(Input)
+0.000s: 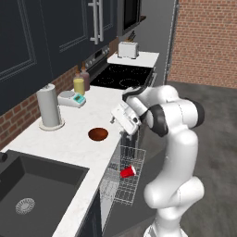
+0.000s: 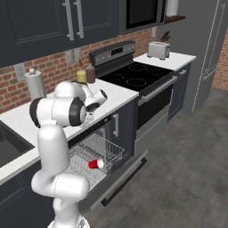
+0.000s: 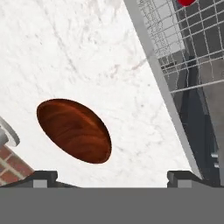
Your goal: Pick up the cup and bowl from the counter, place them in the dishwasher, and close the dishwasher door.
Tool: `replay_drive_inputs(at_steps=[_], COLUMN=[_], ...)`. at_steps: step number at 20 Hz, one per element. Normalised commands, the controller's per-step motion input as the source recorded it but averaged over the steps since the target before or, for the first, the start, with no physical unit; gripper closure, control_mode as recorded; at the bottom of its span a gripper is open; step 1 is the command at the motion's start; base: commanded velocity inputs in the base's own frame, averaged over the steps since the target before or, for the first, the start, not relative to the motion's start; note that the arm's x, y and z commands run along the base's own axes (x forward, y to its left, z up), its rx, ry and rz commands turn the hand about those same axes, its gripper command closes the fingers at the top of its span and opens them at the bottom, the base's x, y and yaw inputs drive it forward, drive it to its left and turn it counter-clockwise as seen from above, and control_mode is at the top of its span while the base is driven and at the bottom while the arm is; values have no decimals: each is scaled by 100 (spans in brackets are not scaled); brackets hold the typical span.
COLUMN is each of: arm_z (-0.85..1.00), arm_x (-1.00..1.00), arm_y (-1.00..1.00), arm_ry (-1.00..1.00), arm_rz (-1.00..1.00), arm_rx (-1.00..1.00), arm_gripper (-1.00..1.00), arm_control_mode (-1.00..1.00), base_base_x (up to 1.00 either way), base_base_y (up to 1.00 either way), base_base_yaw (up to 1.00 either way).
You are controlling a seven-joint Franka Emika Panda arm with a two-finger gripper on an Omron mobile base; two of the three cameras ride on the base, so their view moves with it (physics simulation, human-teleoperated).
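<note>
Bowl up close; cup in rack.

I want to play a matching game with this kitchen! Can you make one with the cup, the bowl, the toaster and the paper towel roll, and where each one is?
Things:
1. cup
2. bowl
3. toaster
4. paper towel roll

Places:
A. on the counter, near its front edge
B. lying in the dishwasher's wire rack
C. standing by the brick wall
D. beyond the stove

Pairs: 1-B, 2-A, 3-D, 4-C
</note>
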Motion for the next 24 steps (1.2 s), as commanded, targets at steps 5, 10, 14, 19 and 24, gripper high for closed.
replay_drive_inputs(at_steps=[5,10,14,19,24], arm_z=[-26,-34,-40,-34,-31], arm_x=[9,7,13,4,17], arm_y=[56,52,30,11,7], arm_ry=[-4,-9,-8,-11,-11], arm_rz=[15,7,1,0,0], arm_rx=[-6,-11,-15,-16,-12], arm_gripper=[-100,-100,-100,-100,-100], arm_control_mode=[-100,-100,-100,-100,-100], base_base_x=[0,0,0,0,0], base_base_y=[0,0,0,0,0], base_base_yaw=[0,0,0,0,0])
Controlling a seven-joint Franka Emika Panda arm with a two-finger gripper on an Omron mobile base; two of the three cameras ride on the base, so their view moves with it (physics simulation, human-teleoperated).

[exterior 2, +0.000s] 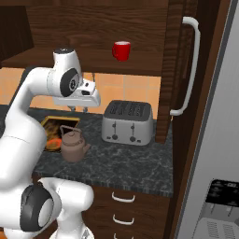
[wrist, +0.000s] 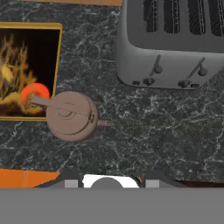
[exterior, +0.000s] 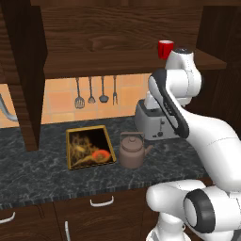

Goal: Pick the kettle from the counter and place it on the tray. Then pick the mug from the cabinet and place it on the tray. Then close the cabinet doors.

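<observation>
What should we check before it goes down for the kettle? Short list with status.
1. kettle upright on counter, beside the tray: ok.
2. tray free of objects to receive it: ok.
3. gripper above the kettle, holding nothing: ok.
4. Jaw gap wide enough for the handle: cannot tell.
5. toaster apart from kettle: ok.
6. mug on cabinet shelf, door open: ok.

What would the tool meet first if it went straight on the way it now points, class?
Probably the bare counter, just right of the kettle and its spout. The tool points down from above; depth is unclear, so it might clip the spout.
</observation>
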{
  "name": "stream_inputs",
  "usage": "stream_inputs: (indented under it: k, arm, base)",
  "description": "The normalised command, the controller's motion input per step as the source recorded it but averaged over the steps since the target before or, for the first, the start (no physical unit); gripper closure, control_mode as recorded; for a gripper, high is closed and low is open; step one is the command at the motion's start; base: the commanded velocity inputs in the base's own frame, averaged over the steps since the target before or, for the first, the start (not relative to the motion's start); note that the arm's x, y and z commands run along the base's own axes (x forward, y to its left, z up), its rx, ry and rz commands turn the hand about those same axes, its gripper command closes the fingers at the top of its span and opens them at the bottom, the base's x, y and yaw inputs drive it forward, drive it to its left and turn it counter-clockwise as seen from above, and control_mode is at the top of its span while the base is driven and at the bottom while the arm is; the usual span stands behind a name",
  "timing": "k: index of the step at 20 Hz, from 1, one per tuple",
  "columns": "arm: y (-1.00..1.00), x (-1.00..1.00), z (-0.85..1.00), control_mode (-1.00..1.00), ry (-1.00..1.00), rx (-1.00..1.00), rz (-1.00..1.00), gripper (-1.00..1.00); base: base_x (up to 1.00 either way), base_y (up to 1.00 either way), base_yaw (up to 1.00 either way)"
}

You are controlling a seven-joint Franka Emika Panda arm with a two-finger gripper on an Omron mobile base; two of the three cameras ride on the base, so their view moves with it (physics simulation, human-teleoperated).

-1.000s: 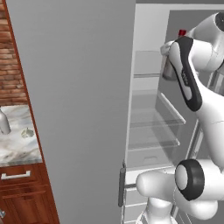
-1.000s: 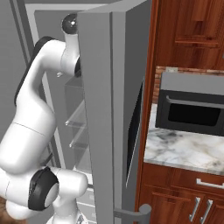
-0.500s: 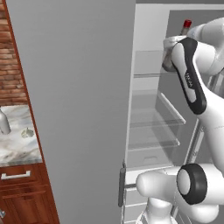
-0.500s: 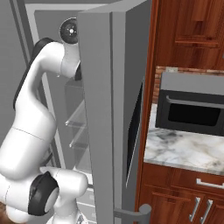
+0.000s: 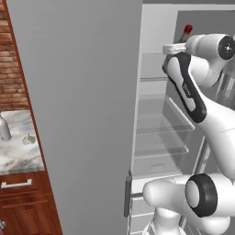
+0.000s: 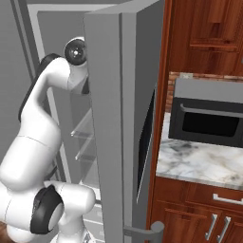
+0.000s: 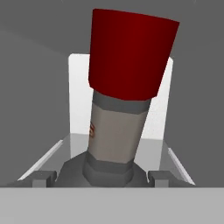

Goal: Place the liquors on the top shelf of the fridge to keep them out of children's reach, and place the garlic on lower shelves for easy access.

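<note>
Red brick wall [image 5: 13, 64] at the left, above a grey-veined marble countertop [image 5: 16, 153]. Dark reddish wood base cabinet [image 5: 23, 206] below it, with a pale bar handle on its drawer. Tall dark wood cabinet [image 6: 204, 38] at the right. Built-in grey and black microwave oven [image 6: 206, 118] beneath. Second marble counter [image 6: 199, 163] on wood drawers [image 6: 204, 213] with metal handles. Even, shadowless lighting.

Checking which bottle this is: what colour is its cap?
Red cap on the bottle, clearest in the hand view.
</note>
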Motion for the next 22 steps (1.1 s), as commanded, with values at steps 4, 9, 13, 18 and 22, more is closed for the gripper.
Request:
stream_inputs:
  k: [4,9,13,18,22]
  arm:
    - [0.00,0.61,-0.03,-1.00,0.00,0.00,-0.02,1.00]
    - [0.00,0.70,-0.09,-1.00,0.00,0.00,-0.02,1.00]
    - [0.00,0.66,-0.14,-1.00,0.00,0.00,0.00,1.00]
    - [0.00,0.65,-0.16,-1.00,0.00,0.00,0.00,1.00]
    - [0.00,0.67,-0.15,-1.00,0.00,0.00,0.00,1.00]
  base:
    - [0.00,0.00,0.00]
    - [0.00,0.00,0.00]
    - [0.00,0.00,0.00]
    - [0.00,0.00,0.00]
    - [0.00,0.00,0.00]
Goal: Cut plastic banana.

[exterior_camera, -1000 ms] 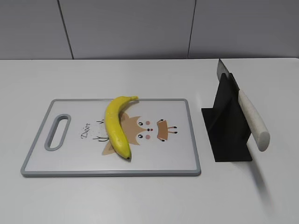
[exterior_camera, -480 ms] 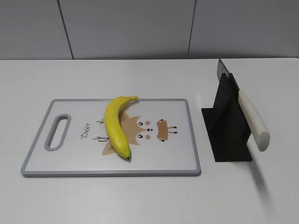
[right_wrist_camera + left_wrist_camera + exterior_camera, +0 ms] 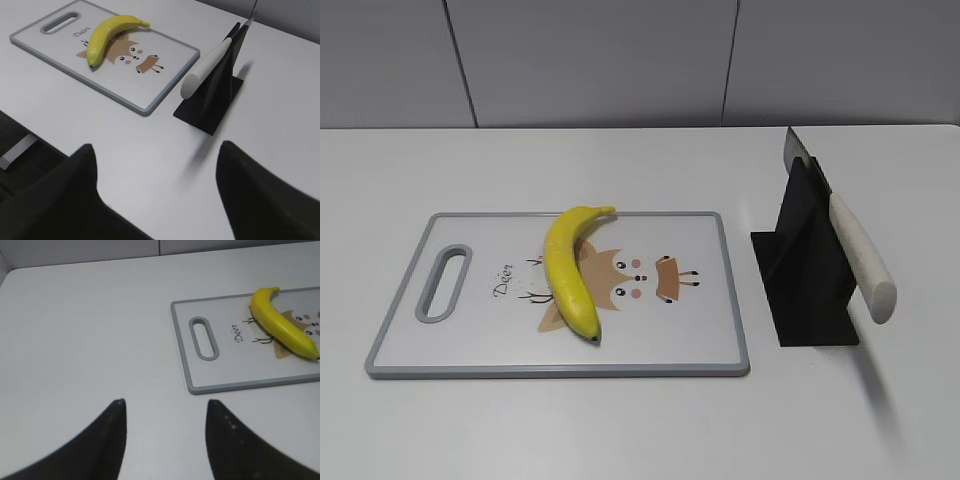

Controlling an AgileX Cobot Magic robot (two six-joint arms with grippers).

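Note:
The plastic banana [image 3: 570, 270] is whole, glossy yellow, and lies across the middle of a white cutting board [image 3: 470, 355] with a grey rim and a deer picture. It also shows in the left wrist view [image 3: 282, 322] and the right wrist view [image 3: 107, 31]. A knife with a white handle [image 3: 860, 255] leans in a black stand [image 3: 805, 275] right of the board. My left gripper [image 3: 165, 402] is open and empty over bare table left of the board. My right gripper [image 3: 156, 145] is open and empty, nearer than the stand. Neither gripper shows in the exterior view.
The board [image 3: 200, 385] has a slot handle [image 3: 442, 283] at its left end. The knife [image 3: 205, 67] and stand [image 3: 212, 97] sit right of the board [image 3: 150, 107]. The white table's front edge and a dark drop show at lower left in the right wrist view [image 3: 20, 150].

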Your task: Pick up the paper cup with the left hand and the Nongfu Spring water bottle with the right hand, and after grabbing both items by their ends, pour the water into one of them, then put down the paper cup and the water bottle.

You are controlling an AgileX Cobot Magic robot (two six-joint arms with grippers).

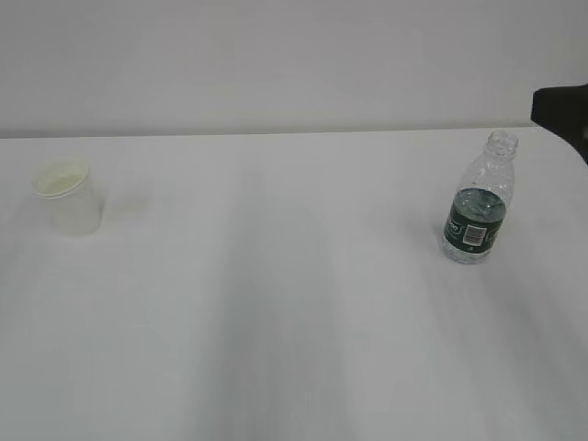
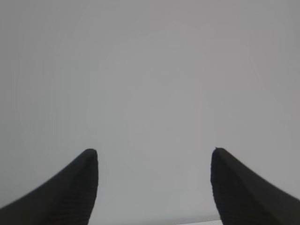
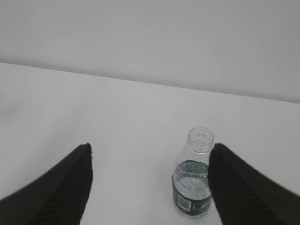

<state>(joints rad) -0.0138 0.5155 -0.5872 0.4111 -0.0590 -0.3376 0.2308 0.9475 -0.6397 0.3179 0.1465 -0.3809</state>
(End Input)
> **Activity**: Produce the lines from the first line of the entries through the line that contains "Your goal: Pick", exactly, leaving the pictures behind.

> **Answer space**:
+0.000s: 
+0.000s: 
+0.000s: 
Your goal: Pick up the cup and bowl from the counter, place them in the dishwasher, and close the dishwasher door.

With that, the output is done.